Journalist Don Lemon was arrested this week on charges stemming from his participation in an invasion of a St. Paul, Minnesota, church during its Sunday services.
As he accompanied anti-ICE protesters inside, Lemon claimed to be merely a journalist, documenting the trespassers as they protested and disrupted the religious service. Federal authorities say he was no bystander but rather a participant in the action, which they say violates a federal law.
Lemon and his supporters see this as a First Amendment issue. So do the feds. Is there an exception to the freedom of religion that allows it to be disrupted because of freedom of the press?
Press freedoms are essential to a republic, but they do not amount to a get-out-of-jail-free card. If Lemon had remained outside the church and simply interviewed protesters and parishioners, he would have been well within his rights, no matter what opinions he offered in support of one side or the other. But when he joined the mob and entered the church, he committed the same crime they did in disrupting the rights of the worshipers there.
His arrest was no prosecutorial overreach.
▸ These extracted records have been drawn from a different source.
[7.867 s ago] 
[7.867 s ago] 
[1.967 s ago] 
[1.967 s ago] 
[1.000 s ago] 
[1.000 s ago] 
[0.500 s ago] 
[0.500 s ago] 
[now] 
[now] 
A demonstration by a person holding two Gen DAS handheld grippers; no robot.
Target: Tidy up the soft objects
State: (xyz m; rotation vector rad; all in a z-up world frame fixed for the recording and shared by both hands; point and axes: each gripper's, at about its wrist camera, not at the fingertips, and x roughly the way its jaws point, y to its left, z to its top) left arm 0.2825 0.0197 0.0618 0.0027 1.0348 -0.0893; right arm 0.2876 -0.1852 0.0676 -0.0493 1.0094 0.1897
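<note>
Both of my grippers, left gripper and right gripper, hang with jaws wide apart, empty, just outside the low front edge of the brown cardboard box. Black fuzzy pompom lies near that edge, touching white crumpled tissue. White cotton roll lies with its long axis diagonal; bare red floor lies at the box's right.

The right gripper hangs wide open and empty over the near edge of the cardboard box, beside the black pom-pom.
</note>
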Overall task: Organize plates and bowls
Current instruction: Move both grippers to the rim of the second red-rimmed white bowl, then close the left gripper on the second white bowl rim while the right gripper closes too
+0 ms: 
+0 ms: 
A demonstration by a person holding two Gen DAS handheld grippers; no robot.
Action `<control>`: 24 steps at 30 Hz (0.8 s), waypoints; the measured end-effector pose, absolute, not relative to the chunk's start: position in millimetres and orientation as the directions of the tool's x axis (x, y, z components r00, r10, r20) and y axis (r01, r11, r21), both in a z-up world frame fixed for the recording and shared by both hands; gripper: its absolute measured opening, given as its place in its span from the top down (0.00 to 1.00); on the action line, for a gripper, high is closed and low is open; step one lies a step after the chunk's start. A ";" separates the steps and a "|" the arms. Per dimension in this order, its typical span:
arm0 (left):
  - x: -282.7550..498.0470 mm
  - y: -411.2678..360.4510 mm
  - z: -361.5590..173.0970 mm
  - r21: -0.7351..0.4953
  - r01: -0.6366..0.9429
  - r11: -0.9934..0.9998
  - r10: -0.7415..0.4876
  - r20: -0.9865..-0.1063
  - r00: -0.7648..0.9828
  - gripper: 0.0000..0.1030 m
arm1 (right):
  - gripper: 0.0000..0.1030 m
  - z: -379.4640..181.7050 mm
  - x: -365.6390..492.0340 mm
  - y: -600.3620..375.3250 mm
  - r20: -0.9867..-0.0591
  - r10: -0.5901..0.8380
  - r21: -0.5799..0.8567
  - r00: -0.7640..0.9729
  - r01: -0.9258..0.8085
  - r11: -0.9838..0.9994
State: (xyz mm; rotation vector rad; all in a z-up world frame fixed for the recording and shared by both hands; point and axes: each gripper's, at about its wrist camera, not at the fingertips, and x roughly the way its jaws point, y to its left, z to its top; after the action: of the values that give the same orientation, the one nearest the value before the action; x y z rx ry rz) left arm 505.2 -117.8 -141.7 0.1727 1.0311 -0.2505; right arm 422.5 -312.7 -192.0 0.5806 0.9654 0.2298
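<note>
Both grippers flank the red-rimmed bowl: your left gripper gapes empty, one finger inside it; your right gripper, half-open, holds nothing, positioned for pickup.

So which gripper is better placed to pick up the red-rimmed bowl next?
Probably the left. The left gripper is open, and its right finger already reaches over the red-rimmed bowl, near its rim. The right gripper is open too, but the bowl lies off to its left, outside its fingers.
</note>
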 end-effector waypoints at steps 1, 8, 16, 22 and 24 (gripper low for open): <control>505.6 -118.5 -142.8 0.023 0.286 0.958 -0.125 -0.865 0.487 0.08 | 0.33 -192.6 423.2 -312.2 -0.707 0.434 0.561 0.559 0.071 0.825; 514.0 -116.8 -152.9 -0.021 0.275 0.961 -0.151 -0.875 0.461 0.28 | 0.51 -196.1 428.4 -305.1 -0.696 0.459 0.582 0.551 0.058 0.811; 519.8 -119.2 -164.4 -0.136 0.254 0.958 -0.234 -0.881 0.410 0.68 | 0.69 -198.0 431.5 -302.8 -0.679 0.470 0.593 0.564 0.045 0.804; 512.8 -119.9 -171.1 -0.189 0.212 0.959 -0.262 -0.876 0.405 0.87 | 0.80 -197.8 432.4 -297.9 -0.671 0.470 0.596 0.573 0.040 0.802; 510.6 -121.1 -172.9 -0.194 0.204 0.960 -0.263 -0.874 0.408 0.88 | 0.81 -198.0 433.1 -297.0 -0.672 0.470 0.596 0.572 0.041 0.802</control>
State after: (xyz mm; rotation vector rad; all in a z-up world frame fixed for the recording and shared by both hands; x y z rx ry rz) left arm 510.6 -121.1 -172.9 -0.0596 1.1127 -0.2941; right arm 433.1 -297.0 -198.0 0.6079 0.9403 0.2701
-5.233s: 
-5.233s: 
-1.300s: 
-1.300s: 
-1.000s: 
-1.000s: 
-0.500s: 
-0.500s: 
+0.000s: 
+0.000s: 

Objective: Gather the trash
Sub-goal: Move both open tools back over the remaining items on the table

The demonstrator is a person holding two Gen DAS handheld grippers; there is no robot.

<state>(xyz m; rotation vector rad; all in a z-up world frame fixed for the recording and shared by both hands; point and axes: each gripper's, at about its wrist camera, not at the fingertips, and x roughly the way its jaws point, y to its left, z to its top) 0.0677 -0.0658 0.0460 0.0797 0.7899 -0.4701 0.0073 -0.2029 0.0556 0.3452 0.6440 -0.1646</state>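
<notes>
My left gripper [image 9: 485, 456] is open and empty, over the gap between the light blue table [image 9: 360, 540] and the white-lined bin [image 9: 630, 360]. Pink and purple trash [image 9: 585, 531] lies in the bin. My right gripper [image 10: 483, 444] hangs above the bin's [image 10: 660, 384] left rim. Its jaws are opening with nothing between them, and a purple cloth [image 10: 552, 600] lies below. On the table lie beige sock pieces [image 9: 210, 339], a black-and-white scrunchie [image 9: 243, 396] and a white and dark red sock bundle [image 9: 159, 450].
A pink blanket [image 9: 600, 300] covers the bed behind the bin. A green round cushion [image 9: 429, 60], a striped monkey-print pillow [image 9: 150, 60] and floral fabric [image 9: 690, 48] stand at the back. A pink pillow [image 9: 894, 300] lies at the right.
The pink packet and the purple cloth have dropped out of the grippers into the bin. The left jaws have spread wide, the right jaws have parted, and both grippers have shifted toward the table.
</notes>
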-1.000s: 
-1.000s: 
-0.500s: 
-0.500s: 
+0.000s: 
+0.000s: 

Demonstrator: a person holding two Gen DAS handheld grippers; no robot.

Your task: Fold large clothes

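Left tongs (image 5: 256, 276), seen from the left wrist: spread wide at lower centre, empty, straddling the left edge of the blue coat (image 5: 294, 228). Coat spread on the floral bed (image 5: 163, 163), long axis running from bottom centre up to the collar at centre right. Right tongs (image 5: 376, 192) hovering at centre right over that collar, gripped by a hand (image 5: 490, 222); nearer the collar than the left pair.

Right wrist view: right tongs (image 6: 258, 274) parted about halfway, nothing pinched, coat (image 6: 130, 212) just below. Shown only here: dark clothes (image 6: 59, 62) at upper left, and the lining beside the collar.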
The protesters were charged with violating the Freedom of Access to Clinic Entrances Act (FACE Act), which was passed in 1994 following the murder of a prominent abortionist, Dr. David Gunn, outside his clinic. The law banned protesters from hindering anyone from entering an abortion clinic or injuring or intimidating them. This law would seem unrelated to the church invasion, but a second, rarely-used section of the FACE Act applies the same rules to those who would injure, intimidate, or interfere with people practicing their religion at a house of worship.
FACE Act prosecutions usually involve the first section of the law, the abortion clinic protections, and the Biden administration was not shy about using it. In 2023, for example, they charged an 89-year-old woman, Eva Edl, along with six others with the same crime. Edl was alleged to have been “sitting in front of one entrance with a doorstop wedged under the door”. If the law is broad enough to say that an elderly woman sitting on the floor was a threat, it should certainly cover a shouting mob of (much younger) people invading a church.
That was enough to arrest the invasion’s organizers days ago. But what of Lemon’s claim that he was there “as a journalist”? According to the indictment, Lemon was a part of the planning process and livestreamed the event beginning as the invaders were on their way to the church, even warning his co-conspirators that they were streaming and should keep the location of the raid a secret. He was doing the same thing the rest of the invaders were doing — does holding a camera while you commit a crime confer immunity?
Of course, it does not. Freedom of the press is not a grant of special status to a special class of people. It is a right enjoyed by all Americans, the right to publish your words, ideas, and opinions — the technological amplifier to the freedom of speech. And no one here is attempting to take that away from Lemon. His arrest will probably win him new viewers for the vlog that few knew even existed. He has the freedom of the press, but videotaping your crime spree does not give you immunity from prosecution; it just creates more evidence for prosecutors to use against you.
Or, at least so the prosecutors said and the grand jury agreed. Will a Minnesota trial jury come to the same conclusion? That still remains to be seen.